**Problem to work on:** Quote word for word the lines below, beginning with the first and ending with the one that has "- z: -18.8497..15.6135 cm". Drop the pictures.

=== Begin Enclosure ===

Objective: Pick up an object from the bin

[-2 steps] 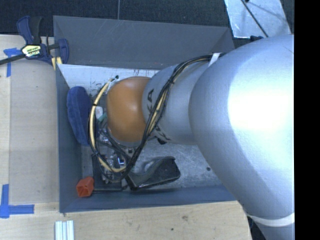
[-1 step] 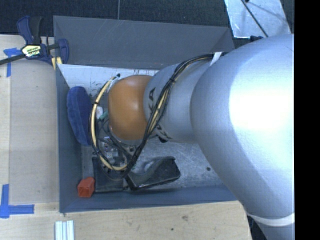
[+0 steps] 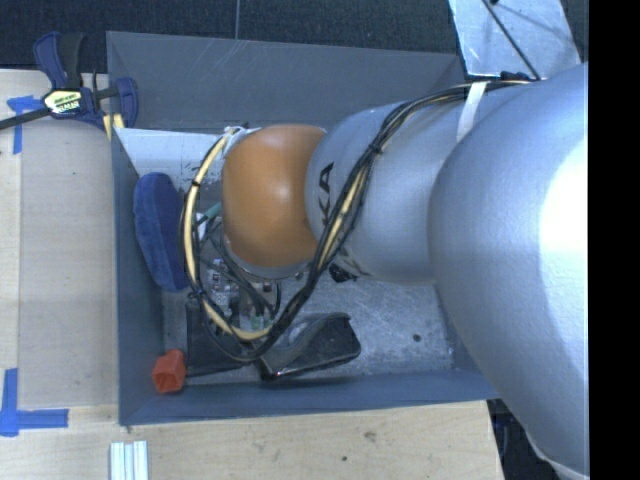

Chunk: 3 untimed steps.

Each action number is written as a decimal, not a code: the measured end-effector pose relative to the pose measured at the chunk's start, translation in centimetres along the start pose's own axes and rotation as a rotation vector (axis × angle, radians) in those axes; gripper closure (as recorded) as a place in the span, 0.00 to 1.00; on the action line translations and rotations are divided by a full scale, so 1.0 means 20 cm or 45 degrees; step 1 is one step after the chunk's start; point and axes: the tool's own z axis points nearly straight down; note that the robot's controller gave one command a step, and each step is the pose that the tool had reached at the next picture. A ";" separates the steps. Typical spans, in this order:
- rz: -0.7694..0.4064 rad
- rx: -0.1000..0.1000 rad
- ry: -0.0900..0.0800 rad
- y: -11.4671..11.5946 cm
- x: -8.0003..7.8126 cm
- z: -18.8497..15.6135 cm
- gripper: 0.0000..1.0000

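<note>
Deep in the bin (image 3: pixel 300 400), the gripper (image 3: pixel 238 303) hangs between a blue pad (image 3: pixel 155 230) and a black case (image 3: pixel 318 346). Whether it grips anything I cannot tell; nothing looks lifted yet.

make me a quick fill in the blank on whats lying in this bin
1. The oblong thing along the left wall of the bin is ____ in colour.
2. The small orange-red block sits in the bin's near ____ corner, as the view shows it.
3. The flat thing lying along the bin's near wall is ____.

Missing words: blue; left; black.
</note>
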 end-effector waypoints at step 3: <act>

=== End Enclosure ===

**Answer for this exercise:**
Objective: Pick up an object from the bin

[-2 steps] 
[-1 step] 
[+0 steps] 

Chunk: 3 untimed steps.

Each action number is written as a decimal, not a code: the measured end-effector pose relative to the pose measured at the chunk's start, translation in centimetres along the start pose's own axes and rotation as a rotation vector (axis × angle, radians) in those axes; gripper closure (as recorded) as a place in the span, 0.00 to 1.00; on the action line translations and rotations are divided by a full scale, so 1.0 means 20 cm or 45 degrees; step 1 is one step after the chunk's start; point and axes: the tool's own z axis points nearly straight down; note that the robot's controller gave one command a step, and each step is the pose that the tool had reached at the next picture. A ";" separates the steps. Typical spans, in this order:
- rz: -0.7694..0.4064 rad
- rx: -0.1000..0.1000 rad
- ry: -0.0900..0.0800 rad
- y: -11.4671..11.5946 cm
- x: -8.0003..7.8126 cm
- z: -18.8497..15.6135 cm

The response is now finished.